Mme Gaudet-Lebrun détient une maîtrise en sexologie, un certificat en travail social ainsi qu’un baccalauréat en sciences de la santé. Elle est également membre en règle de l’Ordre des sexologues du Québec, l’organisme professionnel qui encadre les sexologues autorisés dans la province. Un sexologue est un professionnel formé pour aider les individus et les couples à surmonter des difficultés liées aux relations, à l’intimité et à la sexualité par le biais de conseils et d’accompagnement.

Mme Gaudet-Lebrun s’identifie ouvertement comme chrétienne et dessert principalement une clientèle partageant sa foi. Par l’entremise de sa pratique privée, elle a cherché à offrir un accompagnement à des couples chrétiens souhaitant recevoir des conseils conformes à la fois aux normes professionnelles et à leurs convictions religieuses.

Le 23 décembre 2025, Mme Gaudet-Lebrun a été formellement visée par une plainte alléguant des manquements au code de déontologie. La plainte vise notamment des contenus vidéo diffusés sur son site web, dans lesquels elle aborde la sexualité en lien avec des enseignements chrétiens, la prière et des principes bibliques. Elle lui reproche également d’avoir promu la sexualité hétérosexuelle dans le cadre du mariage et d’avoir intégré une approche spirituelle à sa pratique.

L’avocat constitutionnel Olivier Séguin a déclaré : « Le contrôle de la société par les ordres professionnels constitue un enjeu pressant partout au Canada. Au Québec, il y a un risque d’exclure toute manifestation religieuse de la relation professionnelle entre un praticien et un client partageant les mêmes convictions. »

Mme Gaudet-Lebrun a affirmé : « La réception de cette plainte m’a profondément ébranlée. Je n’aurais jamais imaginé être accusée alors que je cherchais simplement à faire le bien et à aider les autres. Le soutien du CJLC s’est avéré une véritable réponse à mes prières. »

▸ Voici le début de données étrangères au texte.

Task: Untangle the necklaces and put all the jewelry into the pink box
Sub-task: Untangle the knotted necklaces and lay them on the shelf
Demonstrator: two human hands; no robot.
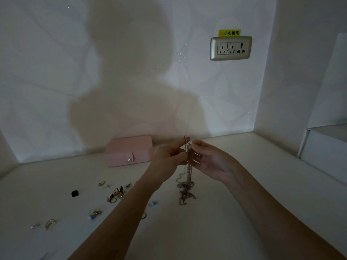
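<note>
A bunch of tangled silver necklace chains (188,173) hangs from both my hands above the white tabletop, and its lower end lies in a knotted heap (185,195) on the surface. My left hand (170,156) pinches the chains near the top. My right hand (208,158) pinches them from the other side, fingertips almost touching the left ones. The pink box (129,151) stands shut with its snap tab fastened, against the back wall to the left of my hands.
Gold earrings and rings (115,194) lie scattered on the tabletop (234,212) at the left, with a small black piece (74,193), blue-stoned pieces (153,203) and a gold hoop (49,223). A white box (323,152) sits at the right. A wall socket (231,48) is above.
</note>
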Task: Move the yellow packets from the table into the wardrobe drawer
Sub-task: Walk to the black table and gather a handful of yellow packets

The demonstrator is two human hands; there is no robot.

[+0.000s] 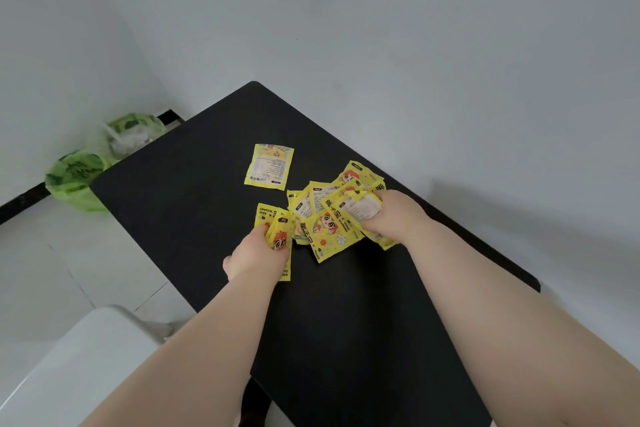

Cette affaire soulève des questions plus larges concernant la liberté de religion, la liberté de conscience et la capacité des organismes de réglementation professionnelle à sanctionner leurs membres pour avoir servi pacifiquement des clients d’une manière conforme à des convictions religieuses partagées.

Les prochaines étapes comprennent la réception du rapport d’expert du poursuivant, après quoi la défense entend demander des précisions sur les allégations, déposer ses observations et se préparer à une audience disciplinaire.

Le CJLC est le principal organisme canadien de défense des libertés civiles, engagé dans la protection des libertés fondamentales, tant devant les tribunaux que dans l’espace public. Fondé en 2010, le CJLC finance des avocats partout au pays, dépend entièrement de dons volontaires pour mener sa mission et émet des reçus fiscaux officiels à ses donateurs.